Hiding the guilt of an affair

When you do wrong, you will experience guilt. When cheaters do wrong, they often experience guilt as well. Rather than deal with the guilt, they often attempt to cover it up or deaden it.

One of the main tools used in covering up guilt is anger. Anger is often the WD-40 of the emotional world. It is used to cover up, force or fix emotional situations. It is easier to lash out at the mere mention of the cheating rather than deal with the guilt. In such cases, the anger intensifies, the closer you come to the guilt itself. It is not by accident that St. Paul posed the question “Do I become your enemy because I tell you the truth?

Cheaters do not like to hear the truth. Truth means they have to deal with the pain of their own guilt. Since they are struggling with their own guilt, they are not emotionally available to help you with your pain, your anger or your anguish. They are so caught up in their own emotions and situation that they are not available for you.

They may choose to dull their senses with alcohol, drugs, sex, gambling or some other activity to ‘block out’ the guilt.
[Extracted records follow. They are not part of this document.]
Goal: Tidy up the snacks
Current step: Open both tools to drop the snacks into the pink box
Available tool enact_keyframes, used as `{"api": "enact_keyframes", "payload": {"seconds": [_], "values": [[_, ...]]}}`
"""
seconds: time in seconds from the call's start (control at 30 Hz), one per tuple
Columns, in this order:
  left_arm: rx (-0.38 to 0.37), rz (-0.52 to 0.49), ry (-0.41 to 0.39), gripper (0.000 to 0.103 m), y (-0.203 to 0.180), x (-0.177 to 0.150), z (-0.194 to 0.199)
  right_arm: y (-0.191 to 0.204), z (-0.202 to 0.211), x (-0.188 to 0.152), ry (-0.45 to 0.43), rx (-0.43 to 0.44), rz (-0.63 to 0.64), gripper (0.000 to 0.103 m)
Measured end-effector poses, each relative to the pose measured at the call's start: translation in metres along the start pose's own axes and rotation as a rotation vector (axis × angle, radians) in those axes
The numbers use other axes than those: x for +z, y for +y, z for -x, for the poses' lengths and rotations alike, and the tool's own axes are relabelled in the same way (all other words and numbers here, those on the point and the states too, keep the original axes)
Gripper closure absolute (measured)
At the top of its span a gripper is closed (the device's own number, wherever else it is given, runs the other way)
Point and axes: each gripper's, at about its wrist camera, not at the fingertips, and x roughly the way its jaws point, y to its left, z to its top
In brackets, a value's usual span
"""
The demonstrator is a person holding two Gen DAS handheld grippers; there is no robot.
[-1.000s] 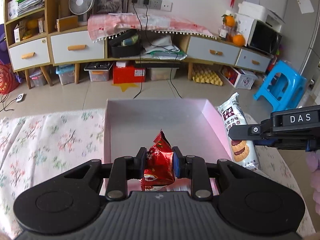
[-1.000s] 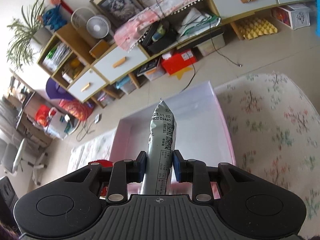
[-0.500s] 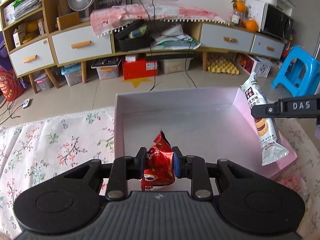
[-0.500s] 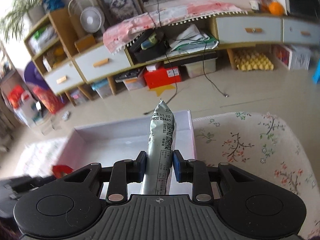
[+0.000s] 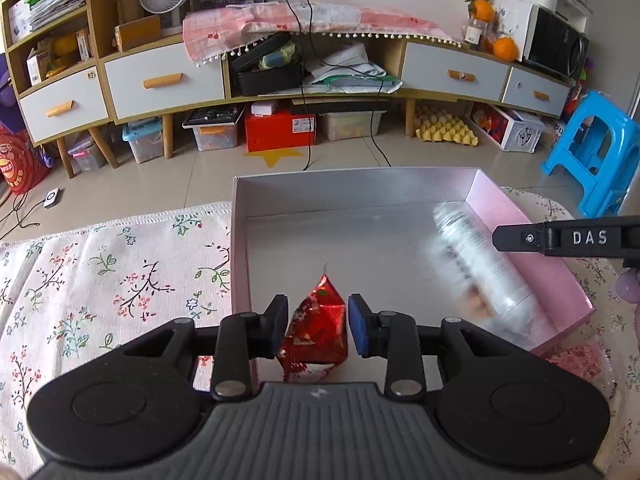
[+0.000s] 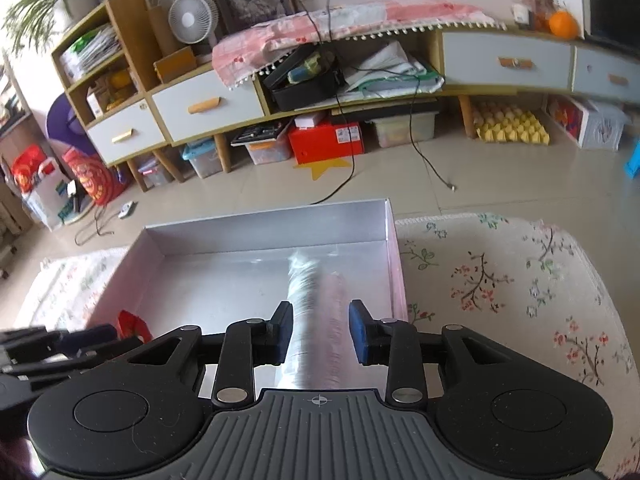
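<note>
Broad worktop (image 5: 48, 320) under a floral cloth (image 6: 500, 280), with a shallow pink box (image 5: 360, 184) set at its far edge, open-topped, holding nothing but the two snacks. Judged the release step: letting both snacks go into the box at once. Left gripper (image 5: 318, 320) poised over the near-left corner of the box, fingers just been opening and now narrowly parted, with a red foil packet (image 5: 316, 336) between them but clear of both pads, seemingly down on or close to the box floor. Right gripper (image 6: 320, 332) over the near-right part, fingers likewise just been opening and narrowly parted; long silver biscuit packet (image 5: 480, 268) between them, blurred, free of the pads, lying or dropping along the right wall toward the far-right corner. Next, probably: widening both pairs of fingers a little more, then lifting up and back toward the near edge to avoid dragging a wrapper out again, then looking for further snacks; nothing certain on the cloth except a pink patch (image 5: 576, 360) just outside the near-right corner of the box, too unclear to name. Plenty of room in the middle and far-left of the box; low walls easy to clear; right wall close beside the biscuit packet; grippers well apart; bare cloth on both sides for withdrawing.
</note>
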Motion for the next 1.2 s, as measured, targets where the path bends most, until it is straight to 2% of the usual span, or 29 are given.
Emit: {"api": "enact_keyframes", "payload": {"seconds": [0.17, 0.23, 0.47, 0.6, 0.8, 0.97, 1.07, 1.2], "values": [[-0.002, -0.011, -0.004, 0.05, -0.004, 0.003, 0.009, -0.005, 0.013, 0.004, 0.003, 0.01, -0.036, 0.054], [-0.001, -0.012, -0.009, 0.041, -0.005, 0.004, 0.014, -0.004, 0.02, 0.004, 0.0, 0.004, -0.032, 0.052], [-0.015, 0.019, -0.003, 0.028, -0.004, 0.001, 0.037, 0.0, 0.051, 0.001, -0.002, 0.038, -0.056, 0.036], [-0.019, 0.041, 0.004, 0.016, -0.004, -0.005, 0.052, 0.006, 0.07, -0.004, 0.005, 0.057, -0.057, 0.028], [-0.022, 0.04, 0.016, 0.003, -0.007, -0.017, 0.074, 0.016, 0.099, -0.016, 0.013, 0.095, -0.044, 0.026], [0.0, 0.043, 0.027, 0.0, -0.005, -0.03, 0.089, 0.023, 0.115, -0.031, 0.042, 0.093, -0.022, 0.025], [0.02, 0.039, 0.034, 0.0, -0.005, -0.039, 0.095, 0.023, 0.122, -0.043, 0.056, 0.098, -0.02, 0.015], [0.03, 0.05, 0.036, 0.0, -0.001, -0.052, 0.101, 0.025, 0.13, -0.057, 0.063, 0.099, -0.001, 0.015]]}}
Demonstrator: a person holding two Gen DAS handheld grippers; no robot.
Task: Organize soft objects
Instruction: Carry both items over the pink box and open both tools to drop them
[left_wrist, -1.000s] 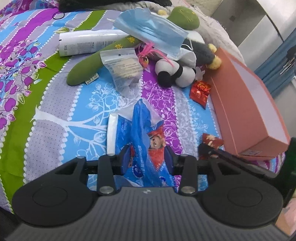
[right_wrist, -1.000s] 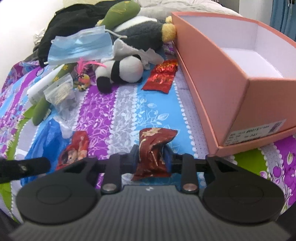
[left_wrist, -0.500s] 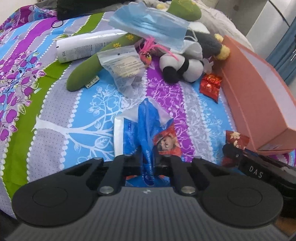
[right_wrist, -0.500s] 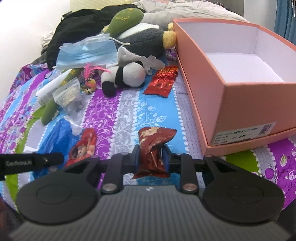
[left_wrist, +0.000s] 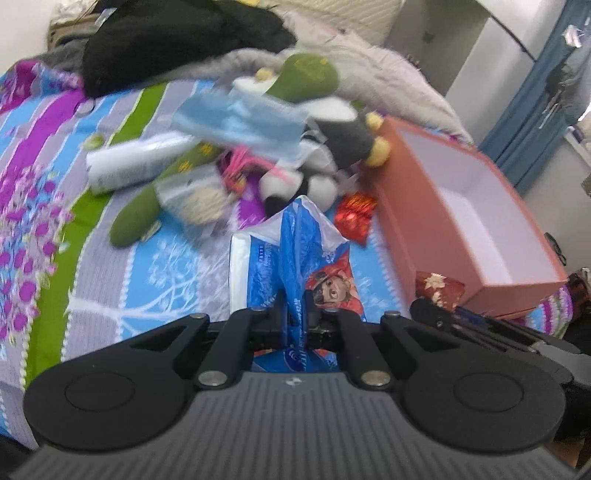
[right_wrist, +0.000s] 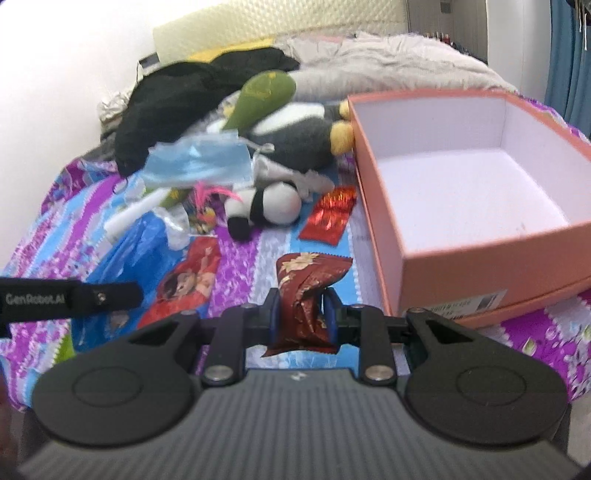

No matter how they try to block it out, it remains. It gnaws at them. They may not admit it to you, but that does not mean it is not there.

Some cheaters may find ways to ‘rationalize’ their actions. They may say that they ‘deserve’ to be happy, that “God does not want them to be miserable” or that ‘That is what a man does’. In their mind, they have to find a way to excuse what they did. They will have to find a way to ‘balance’ out or ‘negate’ the tremendous burden of guilt they experience. In their emotional ledger, they have to balance the books and find an excuse that will counter the guilt of the cheating. In looking for excuses, they may play up their ‘victimhood‘ and exaggerate what you do (or didn’t do) in order to balance the books.

Another favorite behind anger is ‘blame’. Cheaters often use blame as a way to deflect any guilt they may be experiencing. What I have seen is that the more guilt they experience, the more blaming they do. So when the cheater goes into the blaming, their actions are telling you that they feel guilt and are working hard to avoid feeling what they are feeling.

Such actions are used to hide the guilt. Although hidden, it cannot be rationalized away. A wrong has been done that needs correction.